Follow up emails after meetings or phone calls where important issues are raised, discussed, and/or when decisions are made. It can be very helpful for everyone to have a summary email to document a concern was raised, what the discussion surrounding that issue was, and what decisions, if any, were made about how to address that concern. If there were follow up action steps discussed, it can be helpful to list out your understanding of who will be doing what and confirm the timeframes within which those steps will be completed.

{basically} follow up every phone call with an email that bullets the items discussed in the phone conversation. Yes, this is tedious. Yes, its a full time job. Yes, your childs' life depends on it.



Contact your local State Representative ASAP!

When it comes to advocacy, you gotta let go of the bipartisan bullshit. Democrat or Republican, these are elected officials who are here to serve us as American Citizens. If they don't know, they can't help. The more parents sharing, the more "ammunition" they have to fight for us.

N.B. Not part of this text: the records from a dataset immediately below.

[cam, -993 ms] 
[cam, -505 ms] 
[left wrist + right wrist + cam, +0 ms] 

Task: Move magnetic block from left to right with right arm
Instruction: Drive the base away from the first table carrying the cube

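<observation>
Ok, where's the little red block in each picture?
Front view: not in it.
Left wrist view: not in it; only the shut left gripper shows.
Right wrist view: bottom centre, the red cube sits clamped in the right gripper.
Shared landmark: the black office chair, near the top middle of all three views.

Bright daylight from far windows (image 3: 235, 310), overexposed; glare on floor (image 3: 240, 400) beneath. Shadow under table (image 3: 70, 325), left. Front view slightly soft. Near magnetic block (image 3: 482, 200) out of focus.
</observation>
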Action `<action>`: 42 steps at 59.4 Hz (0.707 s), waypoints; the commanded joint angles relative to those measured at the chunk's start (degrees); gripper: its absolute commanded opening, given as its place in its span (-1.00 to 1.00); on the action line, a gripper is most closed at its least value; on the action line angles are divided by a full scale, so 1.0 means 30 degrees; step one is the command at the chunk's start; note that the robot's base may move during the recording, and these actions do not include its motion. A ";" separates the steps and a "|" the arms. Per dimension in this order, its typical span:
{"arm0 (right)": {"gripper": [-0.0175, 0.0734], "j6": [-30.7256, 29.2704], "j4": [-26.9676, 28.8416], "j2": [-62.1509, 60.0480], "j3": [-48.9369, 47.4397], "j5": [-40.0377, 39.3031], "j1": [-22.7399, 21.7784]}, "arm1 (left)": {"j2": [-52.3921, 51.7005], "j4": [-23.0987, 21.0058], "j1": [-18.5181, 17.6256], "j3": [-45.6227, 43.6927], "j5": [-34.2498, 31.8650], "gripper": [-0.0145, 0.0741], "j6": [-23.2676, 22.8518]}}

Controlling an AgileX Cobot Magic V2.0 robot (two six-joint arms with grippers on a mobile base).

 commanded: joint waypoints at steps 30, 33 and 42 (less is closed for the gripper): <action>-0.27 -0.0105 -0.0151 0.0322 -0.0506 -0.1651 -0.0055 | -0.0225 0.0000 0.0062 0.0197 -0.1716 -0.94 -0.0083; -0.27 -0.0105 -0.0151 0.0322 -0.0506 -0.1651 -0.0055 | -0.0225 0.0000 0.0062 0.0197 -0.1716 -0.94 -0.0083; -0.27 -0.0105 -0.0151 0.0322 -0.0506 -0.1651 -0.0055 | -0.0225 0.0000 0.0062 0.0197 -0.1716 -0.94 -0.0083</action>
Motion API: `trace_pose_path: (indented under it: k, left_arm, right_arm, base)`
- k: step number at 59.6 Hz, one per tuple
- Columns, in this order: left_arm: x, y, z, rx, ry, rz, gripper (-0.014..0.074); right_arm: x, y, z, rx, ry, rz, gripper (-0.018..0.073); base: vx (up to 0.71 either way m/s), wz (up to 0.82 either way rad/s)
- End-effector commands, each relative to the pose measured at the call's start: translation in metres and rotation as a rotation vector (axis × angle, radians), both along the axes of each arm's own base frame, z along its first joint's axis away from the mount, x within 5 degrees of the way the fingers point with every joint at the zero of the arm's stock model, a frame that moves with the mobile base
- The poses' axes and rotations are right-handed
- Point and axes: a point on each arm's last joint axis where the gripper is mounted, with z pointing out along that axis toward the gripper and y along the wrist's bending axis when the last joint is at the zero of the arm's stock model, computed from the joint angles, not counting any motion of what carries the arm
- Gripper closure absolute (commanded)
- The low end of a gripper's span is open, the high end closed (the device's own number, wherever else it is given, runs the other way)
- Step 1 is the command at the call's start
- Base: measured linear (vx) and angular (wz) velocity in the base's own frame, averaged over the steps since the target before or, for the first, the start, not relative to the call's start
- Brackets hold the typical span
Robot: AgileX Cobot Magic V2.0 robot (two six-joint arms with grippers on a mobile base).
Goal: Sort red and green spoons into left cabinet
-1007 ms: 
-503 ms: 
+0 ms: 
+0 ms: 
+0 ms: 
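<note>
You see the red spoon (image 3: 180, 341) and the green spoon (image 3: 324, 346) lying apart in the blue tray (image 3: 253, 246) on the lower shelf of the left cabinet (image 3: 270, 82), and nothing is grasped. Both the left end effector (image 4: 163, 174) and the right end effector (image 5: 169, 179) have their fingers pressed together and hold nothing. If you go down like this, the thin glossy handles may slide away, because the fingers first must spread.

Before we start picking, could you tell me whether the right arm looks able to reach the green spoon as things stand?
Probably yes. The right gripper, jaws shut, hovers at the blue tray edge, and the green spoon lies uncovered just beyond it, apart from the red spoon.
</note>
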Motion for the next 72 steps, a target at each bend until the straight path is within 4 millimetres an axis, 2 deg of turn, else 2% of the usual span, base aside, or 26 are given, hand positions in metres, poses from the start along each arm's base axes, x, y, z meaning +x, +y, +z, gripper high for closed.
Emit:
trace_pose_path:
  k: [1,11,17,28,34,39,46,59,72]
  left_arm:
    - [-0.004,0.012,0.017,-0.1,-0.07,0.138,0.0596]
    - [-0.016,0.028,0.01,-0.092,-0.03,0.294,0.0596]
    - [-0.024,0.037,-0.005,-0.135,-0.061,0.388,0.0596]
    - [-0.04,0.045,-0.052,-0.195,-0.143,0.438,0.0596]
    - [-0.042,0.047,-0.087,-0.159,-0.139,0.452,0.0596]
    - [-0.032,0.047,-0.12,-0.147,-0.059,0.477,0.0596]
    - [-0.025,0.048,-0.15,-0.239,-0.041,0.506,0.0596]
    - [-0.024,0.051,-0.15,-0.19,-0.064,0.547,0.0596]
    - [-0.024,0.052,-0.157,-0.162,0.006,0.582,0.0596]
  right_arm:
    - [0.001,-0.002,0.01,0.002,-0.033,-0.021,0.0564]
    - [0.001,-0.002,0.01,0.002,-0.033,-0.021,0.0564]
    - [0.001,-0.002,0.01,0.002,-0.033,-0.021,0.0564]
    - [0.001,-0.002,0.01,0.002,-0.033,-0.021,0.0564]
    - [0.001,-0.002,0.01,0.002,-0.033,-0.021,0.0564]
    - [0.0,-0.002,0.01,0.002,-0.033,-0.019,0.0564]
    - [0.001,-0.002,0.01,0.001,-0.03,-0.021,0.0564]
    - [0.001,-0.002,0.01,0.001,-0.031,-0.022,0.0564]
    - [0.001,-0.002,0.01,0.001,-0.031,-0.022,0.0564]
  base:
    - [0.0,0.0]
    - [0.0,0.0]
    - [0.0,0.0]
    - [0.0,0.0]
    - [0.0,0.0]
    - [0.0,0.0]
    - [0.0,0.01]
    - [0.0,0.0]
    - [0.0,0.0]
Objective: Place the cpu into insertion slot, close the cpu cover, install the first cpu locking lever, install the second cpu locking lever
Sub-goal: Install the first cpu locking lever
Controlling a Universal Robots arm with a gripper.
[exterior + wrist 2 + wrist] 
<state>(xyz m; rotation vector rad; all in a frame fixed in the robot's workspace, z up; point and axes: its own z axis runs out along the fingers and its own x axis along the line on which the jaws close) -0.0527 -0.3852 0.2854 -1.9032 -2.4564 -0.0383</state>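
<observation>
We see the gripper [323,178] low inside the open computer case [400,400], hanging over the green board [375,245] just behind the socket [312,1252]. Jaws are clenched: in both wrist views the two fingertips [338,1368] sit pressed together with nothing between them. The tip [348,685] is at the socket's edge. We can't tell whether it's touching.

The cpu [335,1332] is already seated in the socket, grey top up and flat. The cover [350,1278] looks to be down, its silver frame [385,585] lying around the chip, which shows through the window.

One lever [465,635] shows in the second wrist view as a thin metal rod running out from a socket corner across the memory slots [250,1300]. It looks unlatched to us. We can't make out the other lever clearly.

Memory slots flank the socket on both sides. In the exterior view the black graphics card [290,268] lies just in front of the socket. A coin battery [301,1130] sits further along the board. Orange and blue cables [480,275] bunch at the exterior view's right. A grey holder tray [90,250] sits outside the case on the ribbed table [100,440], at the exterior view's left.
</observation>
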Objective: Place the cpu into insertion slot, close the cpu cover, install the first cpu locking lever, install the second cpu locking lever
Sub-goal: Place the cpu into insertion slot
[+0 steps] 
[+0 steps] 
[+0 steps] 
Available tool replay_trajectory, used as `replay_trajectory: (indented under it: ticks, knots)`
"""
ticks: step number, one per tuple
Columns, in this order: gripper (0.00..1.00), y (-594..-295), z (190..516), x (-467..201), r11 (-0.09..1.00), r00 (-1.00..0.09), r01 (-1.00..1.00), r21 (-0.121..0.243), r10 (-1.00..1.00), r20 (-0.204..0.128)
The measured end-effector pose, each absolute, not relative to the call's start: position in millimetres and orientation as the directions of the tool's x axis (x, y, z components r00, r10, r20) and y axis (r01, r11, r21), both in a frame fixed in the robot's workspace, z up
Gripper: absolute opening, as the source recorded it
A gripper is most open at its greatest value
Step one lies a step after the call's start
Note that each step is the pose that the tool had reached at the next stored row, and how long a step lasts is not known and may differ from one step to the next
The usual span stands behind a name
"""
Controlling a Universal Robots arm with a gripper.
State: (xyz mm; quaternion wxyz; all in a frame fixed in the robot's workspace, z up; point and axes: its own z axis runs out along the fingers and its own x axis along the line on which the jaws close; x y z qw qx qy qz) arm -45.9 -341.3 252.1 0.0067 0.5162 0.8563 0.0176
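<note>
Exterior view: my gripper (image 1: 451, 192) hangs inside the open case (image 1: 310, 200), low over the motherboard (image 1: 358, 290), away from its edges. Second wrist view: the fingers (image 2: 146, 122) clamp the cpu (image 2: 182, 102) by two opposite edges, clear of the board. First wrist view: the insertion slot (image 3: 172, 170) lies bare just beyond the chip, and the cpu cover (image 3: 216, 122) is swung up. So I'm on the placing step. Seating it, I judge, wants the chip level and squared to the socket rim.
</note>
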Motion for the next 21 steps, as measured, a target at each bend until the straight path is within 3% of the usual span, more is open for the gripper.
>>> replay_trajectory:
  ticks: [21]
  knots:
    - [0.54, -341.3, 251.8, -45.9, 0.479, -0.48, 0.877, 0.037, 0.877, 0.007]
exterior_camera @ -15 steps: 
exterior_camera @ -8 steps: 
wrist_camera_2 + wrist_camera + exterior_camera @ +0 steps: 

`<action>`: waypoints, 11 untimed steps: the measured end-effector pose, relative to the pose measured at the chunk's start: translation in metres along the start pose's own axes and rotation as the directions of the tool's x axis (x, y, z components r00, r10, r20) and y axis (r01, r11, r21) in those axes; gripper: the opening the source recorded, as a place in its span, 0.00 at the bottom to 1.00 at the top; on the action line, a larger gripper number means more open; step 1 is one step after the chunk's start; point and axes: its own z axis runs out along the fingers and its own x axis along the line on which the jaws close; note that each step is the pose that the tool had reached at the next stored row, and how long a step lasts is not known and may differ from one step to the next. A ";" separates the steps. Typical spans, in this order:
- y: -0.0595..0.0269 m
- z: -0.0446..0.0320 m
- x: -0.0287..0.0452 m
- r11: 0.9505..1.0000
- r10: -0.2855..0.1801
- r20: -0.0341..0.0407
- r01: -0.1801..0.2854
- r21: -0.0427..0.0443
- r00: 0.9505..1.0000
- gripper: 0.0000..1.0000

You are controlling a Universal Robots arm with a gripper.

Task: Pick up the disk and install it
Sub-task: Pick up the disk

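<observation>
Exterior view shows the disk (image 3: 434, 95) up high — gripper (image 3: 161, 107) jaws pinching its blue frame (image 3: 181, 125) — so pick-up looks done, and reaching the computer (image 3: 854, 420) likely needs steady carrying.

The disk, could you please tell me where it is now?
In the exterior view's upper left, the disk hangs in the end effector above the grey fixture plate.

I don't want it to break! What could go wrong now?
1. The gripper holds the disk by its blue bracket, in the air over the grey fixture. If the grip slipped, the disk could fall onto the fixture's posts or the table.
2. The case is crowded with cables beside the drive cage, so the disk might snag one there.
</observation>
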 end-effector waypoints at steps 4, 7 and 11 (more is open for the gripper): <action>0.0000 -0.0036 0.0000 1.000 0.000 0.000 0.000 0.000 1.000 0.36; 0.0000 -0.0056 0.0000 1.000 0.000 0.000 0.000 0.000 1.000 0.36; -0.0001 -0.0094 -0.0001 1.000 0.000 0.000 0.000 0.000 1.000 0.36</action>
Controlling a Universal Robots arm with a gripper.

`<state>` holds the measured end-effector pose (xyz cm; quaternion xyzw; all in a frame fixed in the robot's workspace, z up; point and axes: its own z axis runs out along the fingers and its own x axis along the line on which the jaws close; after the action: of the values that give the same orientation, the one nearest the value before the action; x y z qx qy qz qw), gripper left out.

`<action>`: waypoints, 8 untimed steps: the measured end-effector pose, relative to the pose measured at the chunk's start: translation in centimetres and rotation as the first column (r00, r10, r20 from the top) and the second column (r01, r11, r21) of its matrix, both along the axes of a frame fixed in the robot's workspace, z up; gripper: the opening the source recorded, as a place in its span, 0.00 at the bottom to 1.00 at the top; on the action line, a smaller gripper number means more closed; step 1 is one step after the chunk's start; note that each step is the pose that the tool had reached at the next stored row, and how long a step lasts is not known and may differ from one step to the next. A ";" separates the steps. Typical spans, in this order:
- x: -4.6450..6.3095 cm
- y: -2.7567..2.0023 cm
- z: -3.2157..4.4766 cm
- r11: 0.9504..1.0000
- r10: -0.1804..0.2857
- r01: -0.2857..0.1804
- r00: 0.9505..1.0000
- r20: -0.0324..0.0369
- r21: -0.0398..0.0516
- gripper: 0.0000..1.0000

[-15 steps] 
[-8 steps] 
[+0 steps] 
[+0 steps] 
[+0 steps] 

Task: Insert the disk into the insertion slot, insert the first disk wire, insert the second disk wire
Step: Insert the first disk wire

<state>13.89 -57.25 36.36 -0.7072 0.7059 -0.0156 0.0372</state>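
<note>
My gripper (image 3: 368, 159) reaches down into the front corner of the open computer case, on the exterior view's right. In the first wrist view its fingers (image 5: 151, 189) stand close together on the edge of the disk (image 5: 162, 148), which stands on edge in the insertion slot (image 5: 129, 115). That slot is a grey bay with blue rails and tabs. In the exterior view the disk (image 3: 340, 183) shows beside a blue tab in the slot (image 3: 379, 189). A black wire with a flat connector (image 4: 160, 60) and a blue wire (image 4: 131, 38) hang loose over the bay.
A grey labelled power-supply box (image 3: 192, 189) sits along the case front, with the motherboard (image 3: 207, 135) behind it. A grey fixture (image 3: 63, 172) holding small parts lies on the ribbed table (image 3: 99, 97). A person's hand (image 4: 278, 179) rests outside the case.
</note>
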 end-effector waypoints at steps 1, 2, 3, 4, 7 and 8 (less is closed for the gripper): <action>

My local state Representative here in Branford, CT is Robin Comey. {KEEPING IT REAL: Robin is a BranfordLoving friend & colleague, I cre8ted her campaign logo, we get together for lunch for no reason at all.} When I contacted Robin about my DCF concerns, she immediately help make connections for me. She invited me to the Capitol, she gave me the Leslie Knope Red Carpet Tour, brought me into the House as bills were being passed, she introduced me to numerous House Chairs, Non-Profit Leaders, and yes, even made some email DCF connections that afforded me conversations with the State's Advocacy attorney and beyond. I'm not special. Robin does this for all her constituents. Contact your State Rep. That's why they are here. Goddess Bless America.